About this task:
Your answer should be the lines below from the one holding "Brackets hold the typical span" through the one holding "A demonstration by", copied exactly and with nothing else.

Material for the task:
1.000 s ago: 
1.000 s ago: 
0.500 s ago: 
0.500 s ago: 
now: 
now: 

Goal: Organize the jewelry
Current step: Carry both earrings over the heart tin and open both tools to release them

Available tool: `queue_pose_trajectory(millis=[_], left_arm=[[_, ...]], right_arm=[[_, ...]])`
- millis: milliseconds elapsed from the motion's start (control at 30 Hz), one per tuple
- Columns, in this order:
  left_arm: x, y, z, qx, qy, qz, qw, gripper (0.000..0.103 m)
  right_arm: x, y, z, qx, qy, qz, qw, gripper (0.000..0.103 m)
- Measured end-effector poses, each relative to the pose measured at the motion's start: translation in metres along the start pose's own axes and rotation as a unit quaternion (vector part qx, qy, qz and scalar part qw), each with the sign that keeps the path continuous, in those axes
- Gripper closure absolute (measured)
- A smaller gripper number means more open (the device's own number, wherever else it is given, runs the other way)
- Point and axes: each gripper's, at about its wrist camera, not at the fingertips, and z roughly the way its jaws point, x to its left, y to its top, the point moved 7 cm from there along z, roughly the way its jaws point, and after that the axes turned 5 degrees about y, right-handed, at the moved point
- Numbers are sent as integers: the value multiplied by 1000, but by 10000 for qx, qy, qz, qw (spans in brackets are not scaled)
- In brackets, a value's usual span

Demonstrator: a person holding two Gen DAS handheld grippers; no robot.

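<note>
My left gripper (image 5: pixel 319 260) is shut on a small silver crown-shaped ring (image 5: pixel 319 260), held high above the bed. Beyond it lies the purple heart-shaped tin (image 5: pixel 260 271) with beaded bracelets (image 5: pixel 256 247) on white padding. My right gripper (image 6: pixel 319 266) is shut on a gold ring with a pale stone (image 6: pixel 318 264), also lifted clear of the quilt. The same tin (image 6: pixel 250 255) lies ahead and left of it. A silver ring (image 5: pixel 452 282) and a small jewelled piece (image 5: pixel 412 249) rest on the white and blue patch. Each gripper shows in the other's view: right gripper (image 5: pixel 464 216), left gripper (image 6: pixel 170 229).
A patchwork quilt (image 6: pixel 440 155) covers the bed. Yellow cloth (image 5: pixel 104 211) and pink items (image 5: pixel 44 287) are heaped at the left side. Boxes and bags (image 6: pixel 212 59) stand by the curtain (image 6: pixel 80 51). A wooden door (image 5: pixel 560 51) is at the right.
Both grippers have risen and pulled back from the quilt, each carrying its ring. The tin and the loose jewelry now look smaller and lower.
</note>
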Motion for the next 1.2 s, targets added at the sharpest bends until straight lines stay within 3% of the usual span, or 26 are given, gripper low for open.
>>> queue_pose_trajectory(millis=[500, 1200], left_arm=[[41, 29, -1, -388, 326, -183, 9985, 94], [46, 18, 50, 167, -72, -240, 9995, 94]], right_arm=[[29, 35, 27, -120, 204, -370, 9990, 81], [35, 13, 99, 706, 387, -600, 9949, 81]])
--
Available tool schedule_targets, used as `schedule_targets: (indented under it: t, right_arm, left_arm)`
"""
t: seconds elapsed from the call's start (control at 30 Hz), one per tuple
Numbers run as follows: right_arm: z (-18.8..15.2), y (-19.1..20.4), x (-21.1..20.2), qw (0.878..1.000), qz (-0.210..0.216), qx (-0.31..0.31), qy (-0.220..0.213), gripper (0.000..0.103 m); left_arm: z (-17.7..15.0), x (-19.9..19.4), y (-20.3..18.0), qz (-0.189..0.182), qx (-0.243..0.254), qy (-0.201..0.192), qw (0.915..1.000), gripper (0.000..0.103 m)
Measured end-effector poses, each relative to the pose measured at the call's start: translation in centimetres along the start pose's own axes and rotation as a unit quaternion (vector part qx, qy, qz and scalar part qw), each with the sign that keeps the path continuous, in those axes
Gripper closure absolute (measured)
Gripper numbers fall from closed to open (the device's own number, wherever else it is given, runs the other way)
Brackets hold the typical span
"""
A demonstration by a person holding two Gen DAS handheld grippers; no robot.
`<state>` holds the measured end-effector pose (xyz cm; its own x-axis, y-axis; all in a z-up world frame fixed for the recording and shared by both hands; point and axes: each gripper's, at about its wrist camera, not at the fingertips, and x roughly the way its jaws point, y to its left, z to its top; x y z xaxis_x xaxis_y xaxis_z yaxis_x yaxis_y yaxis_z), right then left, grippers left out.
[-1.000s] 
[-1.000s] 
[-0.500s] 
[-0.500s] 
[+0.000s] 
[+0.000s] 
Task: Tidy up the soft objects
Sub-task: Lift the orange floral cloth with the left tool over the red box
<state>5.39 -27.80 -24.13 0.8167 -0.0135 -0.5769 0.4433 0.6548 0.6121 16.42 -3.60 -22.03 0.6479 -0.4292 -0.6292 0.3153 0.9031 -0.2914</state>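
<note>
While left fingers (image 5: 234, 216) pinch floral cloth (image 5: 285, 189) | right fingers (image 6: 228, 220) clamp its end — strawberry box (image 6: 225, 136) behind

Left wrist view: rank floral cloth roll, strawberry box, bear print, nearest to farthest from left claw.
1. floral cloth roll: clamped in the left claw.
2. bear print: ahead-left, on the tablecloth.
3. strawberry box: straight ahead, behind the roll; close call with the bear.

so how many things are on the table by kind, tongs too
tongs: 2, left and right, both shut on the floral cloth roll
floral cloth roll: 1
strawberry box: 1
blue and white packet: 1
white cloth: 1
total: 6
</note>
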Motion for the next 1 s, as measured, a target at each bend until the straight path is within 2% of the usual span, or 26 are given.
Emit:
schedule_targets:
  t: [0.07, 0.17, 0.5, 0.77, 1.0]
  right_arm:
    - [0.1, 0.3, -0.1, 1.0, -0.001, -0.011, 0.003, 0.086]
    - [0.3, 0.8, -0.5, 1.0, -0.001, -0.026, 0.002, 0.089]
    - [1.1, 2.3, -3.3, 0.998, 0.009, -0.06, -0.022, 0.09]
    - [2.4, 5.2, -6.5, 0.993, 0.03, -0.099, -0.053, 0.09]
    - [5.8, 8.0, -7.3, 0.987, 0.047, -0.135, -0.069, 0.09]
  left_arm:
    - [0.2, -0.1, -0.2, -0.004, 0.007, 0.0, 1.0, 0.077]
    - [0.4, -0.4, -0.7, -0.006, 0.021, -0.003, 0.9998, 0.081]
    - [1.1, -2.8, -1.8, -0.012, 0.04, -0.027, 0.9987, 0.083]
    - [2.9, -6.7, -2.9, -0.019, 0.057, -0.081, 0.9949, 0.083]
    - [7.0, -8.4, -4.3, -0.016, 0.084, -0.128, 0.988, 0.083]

Solution for this exercise:
Brackets hold the typical span
"""
A demonstration by a person holding two Gen DAS handheld grippers; no robot.

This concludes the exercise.